Perez walked to the shed, stood in the doorway and looked in. The body hung from a thick noose tied to a rafter close to the apex of the pitched roof. The face was turned away from them, but Perez recognized the clothes. Black trousers, black linen jacket. Only when he went a few steps further forward did he see the mask, grinning. He felt suddenly sick, but forced himself to look into the hut again. He took in the scene, the overturned bucket. On the face of it this was certainly suicide.

Sandy had come up behind him. ‘The doctor will come as soon as he can,’ he said. ‘But he might be a while. There’s an emergency call-out. I said that was all right. Our man isn’t going anywhere.’ Sandy had an anxious-to-please, peerie-boy air about him still. It made Perez want to reassure him that he was doing OK, even when he got things wrong.

‘Good. Who did you get hold of?’

‘That new man who’s just moved in at Whiteness.’ Sandy paused. ‘What do you think’s going on there, with the mask?’

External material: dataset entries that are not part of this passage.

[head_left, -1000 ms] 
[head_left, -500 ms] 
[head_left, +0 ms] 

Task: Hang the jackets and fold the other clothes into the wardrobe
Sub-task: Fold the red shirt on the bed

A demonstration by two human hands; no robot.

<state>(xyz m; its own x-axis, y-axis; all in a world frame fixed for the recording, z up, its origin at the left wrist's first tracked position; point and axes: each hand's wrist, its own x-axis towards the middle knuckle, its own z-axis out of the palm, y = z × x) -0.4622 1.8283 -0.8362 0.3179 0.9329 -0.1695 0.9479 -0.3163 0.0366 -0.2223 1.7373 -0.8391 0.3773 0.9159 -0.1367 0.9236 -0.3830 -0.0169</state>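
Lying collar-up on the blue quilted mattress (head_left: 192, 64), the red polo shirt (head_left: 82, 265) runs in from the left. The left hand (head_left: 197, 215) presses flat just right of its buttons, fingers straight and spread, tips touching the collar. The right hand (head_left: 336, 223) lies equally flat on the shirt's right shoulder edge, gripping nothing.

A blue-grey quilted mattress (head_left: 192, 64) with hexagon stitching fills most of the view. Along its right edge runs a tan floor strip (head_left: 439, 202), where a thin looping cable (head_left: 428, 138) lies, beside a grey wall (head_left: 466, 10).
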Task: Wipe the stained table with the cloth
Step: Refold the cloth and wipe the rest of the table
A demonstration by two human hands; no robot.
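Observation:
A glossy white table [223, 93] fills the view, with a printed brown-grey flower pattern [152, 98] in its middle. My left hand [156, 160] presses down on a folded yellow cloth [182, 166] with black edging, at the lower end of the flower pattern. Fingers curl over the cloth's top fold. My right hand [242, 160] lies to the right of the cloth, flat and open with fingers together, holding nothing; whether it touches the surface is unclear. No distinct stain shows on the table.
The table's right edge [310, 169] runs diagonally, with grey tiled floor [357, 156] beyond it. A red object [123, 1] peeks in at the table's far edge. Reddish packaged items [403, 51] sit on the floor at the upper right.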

‘I don’t know.’ Perez had found it so disturbing that he’d turned his back on the hanging man. It was the bare shininess of it, the manic grin. After the gloom in the shed, the sunlight, reflected from the water, hurt his eyes for a moment.

‘He must be a tourist,’ Sandy said, with absolute certainty. ‘Not anyone from Biddista at least. Not according to Kenny. He could tell that without seeing the face. And a place this small, he’d know. I haven’t checked his belongings for identity. You said not to touch.’

‘Good,’ Perez said again, distracted. He was remembering the man the night before, standing with the linings of his pockets pulled out. There would be nothing to identify him in his clothes. He began to run through the process he’d follow to trace him. Phone calls to hotels and guesthouses. Check with NorthLink and British Airways. They might have to wait until the man failed to turn up for his return trip south before they got a name for him. This time of year there were more visitors than locals on the islands. Despite himself he was interested. What had led first to the loss of memory and then for the man to become so desperate that he took his own life?

‘What do you think the mask is about?’ Sometimes he asked Sandy questions, not expecting much of an answer, but because he wanted to make him think, hoping that it might become a habit.

‘I don’t know. Making some sort of statement, maybe?’

What sort of statement? That his life had been a joke? He hadn’t been laughing much the night before.